Соседка ушла, поохав над тем, что будет дальше, что подохнем все с голода, что на «обмен» надо идти в глухие уголки, так как в близких районах «освободитель» все начисто ограбил. Здесь колхозники смогли запрятать лишь кое-что для собственной потребности.
…Мы уже успели проглотить свой микроскопический ужин, а Наталки и Маруси все еще нет. За окном глухая ночь, на улице — ни души. Мать сидит и волнуется. Что могло случиться? Почему так задерживаются? Ведь по улице можно ходить только до пяти часов дня!
— Раз до сих пор их нет, что-то, видимо, все же произошло…
Она наведалась к Мамонтихе и Станкевичам, которые также ушли с утра. Но и там никто не вернулся.

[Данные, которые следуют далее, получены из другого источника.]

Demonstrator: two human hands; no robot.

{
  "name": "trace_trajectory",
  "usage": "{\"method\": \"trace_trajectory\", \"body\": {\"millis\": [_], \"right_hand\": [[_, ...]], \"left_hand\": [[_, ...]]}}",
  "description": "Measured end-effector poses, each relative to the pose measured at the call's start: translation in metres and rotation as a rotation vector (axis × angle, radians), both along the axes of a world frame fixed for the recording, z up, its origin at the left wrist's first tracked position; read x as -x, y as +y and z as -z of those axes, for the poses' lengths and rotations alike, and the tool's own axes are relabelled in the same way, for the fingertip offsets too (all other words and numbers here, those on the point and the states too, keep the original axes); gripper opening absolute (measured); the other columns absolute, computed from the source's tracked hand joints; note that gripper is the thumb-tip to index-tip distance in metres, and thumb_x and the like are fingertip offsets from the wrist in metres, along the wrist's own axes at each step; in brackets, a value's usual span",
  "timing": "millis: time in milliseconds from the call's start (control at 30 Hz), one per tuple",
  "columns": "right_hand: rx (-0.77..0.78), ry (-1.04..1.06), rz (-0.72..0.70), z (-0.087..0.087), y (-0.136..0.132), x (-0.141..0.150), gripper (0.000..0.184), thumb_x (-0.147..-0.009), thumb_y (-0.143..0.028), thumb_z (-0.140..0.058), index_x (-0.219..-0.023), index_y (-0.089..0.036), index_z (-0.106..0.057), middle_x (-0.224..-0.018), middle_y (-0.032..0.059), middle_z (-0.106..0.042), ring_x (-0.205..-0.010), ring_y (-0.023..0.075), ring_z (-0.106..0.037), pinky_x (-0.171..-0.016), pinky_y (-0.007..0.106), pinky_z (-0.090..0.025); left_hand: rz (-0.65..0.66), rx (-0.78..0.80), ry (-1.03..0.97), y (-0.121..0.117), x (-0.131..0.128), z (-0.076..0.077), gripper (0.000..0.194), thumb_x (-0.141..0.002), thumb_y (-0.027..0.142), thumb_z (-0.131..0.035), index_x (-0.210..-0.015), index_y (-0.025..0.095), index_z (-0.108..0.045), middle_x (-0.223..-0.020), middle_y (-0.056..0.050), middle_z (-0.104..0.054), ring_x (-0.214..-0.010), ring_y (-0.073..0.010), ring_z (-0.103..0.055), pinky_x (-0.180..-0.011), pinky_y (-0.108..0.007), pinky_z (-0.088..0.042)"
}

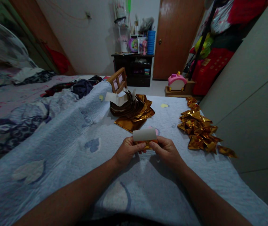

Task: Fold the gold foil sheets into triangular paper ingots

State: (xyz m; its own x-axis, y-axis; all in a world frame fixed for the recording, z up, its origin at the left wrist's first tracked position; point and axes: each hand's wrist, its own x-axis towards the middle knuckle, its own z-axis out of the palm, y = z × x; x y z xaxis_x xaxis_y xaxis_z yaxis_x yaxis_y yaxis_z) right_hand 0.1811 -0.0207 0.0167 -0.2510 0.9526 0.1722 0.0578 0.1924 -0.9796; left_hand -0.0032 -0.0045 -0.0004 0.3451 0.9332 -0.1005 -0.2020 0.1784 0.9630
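Observation:
Between both hands is a sheet of gold foil paper (144, 135), its pale backing curled over at the top and a gold strip showing below. My left hand (129, 150) pinches its left side, the thumb lying across the gold strip. At the right side my right hand (168, 150) grips it the same way, the two thumbs close together. Beyond the hands lies a fanned stack of gold foil sheets (134, 108), some with white undersides turned up. A pile of folded gold foil pieces (198, 125) rests to the right.
A light blue patterned bedspread (77, 169) lies beneath everything. Rumpled clothes and bedding (42, 106) are on the left. A wooden bed rail (118, 81) stands behind the stack. Further back are a dark cabinet (134, 70) and a pink toy (177, 82). A pale wardrobe (251, 94) borders the right.

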Motion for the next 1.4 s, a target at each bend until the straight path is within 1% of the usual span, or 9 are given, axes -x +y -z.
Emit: {"method": "trace_trajectory", "body": {"millis": [167, 400, 500, 600, 767, 933, 1067, 1200, 1400], "right_hand": [[0.042, 0.055, -0.027, 0.003, 0.002, 0.001, 0.025, -0.086, -0.037, -0.064, -0.097, -0.017, -0.071, -0.083, 0.0038, -0.070, -0.075, 0.0183, -0.062, -0.071, 0.031, -0.048], [0.105, 0.060, 0.004, 0.004, 0.002, 0.002, 0.025, -0.085, -0.039, -0.066, -0.096, -0.017, -0.073, -0.079, 0.0037, -0.069, -0.075, 0.0191, -0.061, -0.070, 0.032, -0.048], [0.149, 0.073, 0.035, 0.004, 0.003, 0.001, 0.027, -0.084, -0.042, -0.068, -0.094, -0.017, -0.073, -0.063, -0.0013, -0.058, -0.058, 0.0138, -0.049, -0.055, 0.027, -0.039], [0.192, 0.089, 0.061, 0.007, 0.004, -0.001, 0.029, -0.082, -0.046, -0.069, -0.088, -0.017, -0.072, -0.057, -0.0041, -0.048, -0.051, 0.0107, -0.039, -0.049, 0.026, -0.029], [0.239, 0.109, 0.065, 0.010, 0.004, 0.000, 0.033, -0.082, -0.049, -0.069, -0.086, -0.016, -0.072, -0.056, -0.0043, -0.047, -0.052, 0.0102, -0.037, -0.049, 0.026, -0.027], [0.284, 0.165, 0.052, 0.011, 0.004, 0.002, 0.037, -0.079, -0.052, -0.072, -0.085, -0.016, -0.071, -0.054, -0.0048, -0.047, -0.050, 0.0098, -0.036, -0.048, 0.026, -0.024], [0.310, 0.212, 0.022, 0.014, 0.005, 0.003, 0.036, -0.079, -0.052, -0.074, -0.084, -0.016, -0.070, -0.055, -0.0043, -0.049, -0.050, 0.0100, -0.037, -0.049, 0.026, -0.025], [0.336, 0.230, 0.031, 0.014, 0.005, 0.004, 0.037, -0.077, -0.053, -0.075, -0.086, -0.017, -0.071, -0.055, -0.0042, -0.049, -0.050, 0.0102, -0.037, -0.048, 0.026, -0.025], [0.337, 0.211, 0.063, 0.015, 0.006, 0.002, 0.036, -0.076, -0.051, -0.076, -0.081, -0.017, -0.069, -0.057, -0.0039, -0.049, -0.051, 0.0097, -0.037, -0.049, 0.025, -0.027]], "left_hand": [[-0.005, -0.042, 0.080, -0.002, -0.001, -0.002, 0.030, -0.073, 0.035, -0.082, -0.092, 0.012, -0.078, -0.077, -0.007, -0.072, -0.067, -0.0149, -0.059, -0.066, -0.026, -0.045], [-0.055, -0.082, 0.128, -0.004, -0.003, -0.007, 0.028, -0.072, 0.036, -0.083, -0.086, 0.012, -0.078, -0.067, -0.004, -0.069, -0.058, -0.0126, -0.056, -0.058, -0.025, -0.043], [-0.081, -0.084, 0.051, -0.005, -0.004, -0.010, 0.033, -0.070, 0.035, -0.085, -0.092, 0.012, -0.077, -0.076, -0.005, -0.072, -0.066, -0.0152, -0.062, -0.066, -0.027, -0.049], [-0.114, -0.104, 0.003, -0.007, -0.004, -0.011, 0.035, -0.071, 0.036, -0.085, -0.095, 0.013, -0.074, -0.088, -0.006, -0.074, -0.081, -0.0200, -0.067, -0.079, -0.032, -0.052], [-0.212, -0.279, 0.217, -0.010, -0.002, -0.010, 0.023, -0.076, 0.035, -0.079, -0.078, 0.014, -0.069, -0.072, -0.001, -0.064, -0.069, -0.0143, -0.056, -0.068, -0.026, -0.045], [-0.257, -0.388, 0.353, -0.013, -0.002, -0.011, 0.024, -0.078, 0.035, -0.076, -0.069, 0.016, -0.063, -0.065, 0.002, -0.055, -0.063, -0.0123, -0.046, -0.063, -0.026, -0.038], [-0.247, -0.431, 0.365, -0.015, -0.002, -0.015, 0.031, -0.078, 0.041, -0.076, -0.066, 0.018, -0.060, -0.063, 0.002, -0.052, -0.062, -0.0132, -0.046, -0.063, -0.027, -0.038], [-0.246, -0.456, 0.369, -0.016, -0.001, -0.017, 0.029, -0.082, 0.042, -0.071, -0.068, 0.018, -0.061, -0.065, 0.000, -0.053, -0.064, -0.0146, -0.047, -0.065, -0.028, -0.040], [-0.274, -0.386, 0.321, -0.014, 0.000, -0.013, 0.032, -0.086, 0.042, -0.066, -0.067, 0.018, -0.060, -0.066, 0.000, -0.055, -0.068, -0.0155, -0.050, -0.067, -0.026, -0.042]]}}
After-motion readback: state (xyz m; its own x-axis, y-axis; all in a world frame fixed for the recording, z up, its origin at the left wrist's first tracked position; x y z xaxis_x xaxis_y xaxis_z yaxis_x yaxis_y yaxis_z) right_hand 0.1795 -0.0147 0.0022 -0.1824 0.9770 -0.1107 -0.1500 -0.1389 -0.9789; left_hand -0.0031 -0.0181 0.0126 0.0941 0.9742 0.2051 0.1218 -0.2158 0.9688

— Ой, господи… Неужели набрели на чей-то след? — И в голосе ее грусть и страх.
Дети играют. Сейчас мама их будет укладывать. Юрик говорит: «Мама на работу ушла?» А Василек: «Мама пошла папу искать. Папа пленный…» Потом дети начали плакать, не хотят спать ложиться без своих мам. Бабушка пообещала им спечь утром по большому-пребольшому сахарному бураку, и мальчики, утешившись, заснули.
Переволновалась мать и вчера: я вернулась поздно. После «хождения по мукам» едва доплелась домой. Как только рассвело, ушла добывать наряд на картошку. Есть было нечего, суп, в котором, сколько ложку ни гоняй, ничего не найдешь, мать еще не успела сварить. К концу дня, напрасно побывав у нескольких «панов», уже еле ноги волочила. На почве сильного истощения и утомления совсем есть не хотелось, жаждала лишь одного — уснуть. Вот так бы завалиться и лежать долго-долго, целую вечность. Болели ноги, спина, пальто на плечах давило тяжелым грузом, клонило к земле.
По дороге в украинский Красный Крест (он спасает десятерых, а заморит тысячу. Вероломно напали, уничтожают целые народы, а «Крест» организовали: глядите, мол, какие мы гуманные!), на Пушкинской, увидела человек двадцать пленных, к которым отовсюду спешили женщины; они запрудили улицу, обступив пленных, расспрашивали их, плакали, проклинали немцев, громко роптали.
— Звери, что они с ними сделали?
— Где мой Володя? О, боже мой, боже!.. — голосила чья-то мать по сыну.
— Не видеть мне больше мужа!
— Грицю, Грицю! — какая-то женщина в отчаянии звала и искала среди пленных брата.
Озираясь по сторонам, проверяя, нет ли поблизости немцев, женщины украдкой совали пленным кусочки хлеба, вареную картошку.
Несколько пленных оказались совершенно босыми. Их красно-синие ноги скорее походили на подушки, чем на нижние конечности человека; они не ступали на них, а волочили за собой. Некоторые, правда, были «обуты», но как! В старые парусиновые туфли любых цветов, начиная от тех, которые некогда были белыми, в рваные калоши, подвязанные веревочками, просто в… портянках. Лица их чудовищно опухли и пожелтели, как у мертвецов; отекшие лица и глубоко запавшие глаза тускло смотрели вперед; синие губы едва шевелились, когда эти живые мертвецы просили еду или махорку. На плечах у них висели какие-то невообразимые лохмотья: лоскуты старых одеял, платков, шинелей, головы прикрывали если не платки, то старые картузишки. А на одном даже была деревенская шапка.
Все это тряпье они с трудом удерживали на себе опухшими и посиневшими руками. А ведь на улице шестнадцать градусов мороза. При сильном ветре.
Двое несли еще одного, который уже не в силах был передвигаться. Плелись они в Красный Крест, но несколько женщин перехватили их, потащили за собой и исчезли вместе с ними в каком-то дворе. Спасены, значит!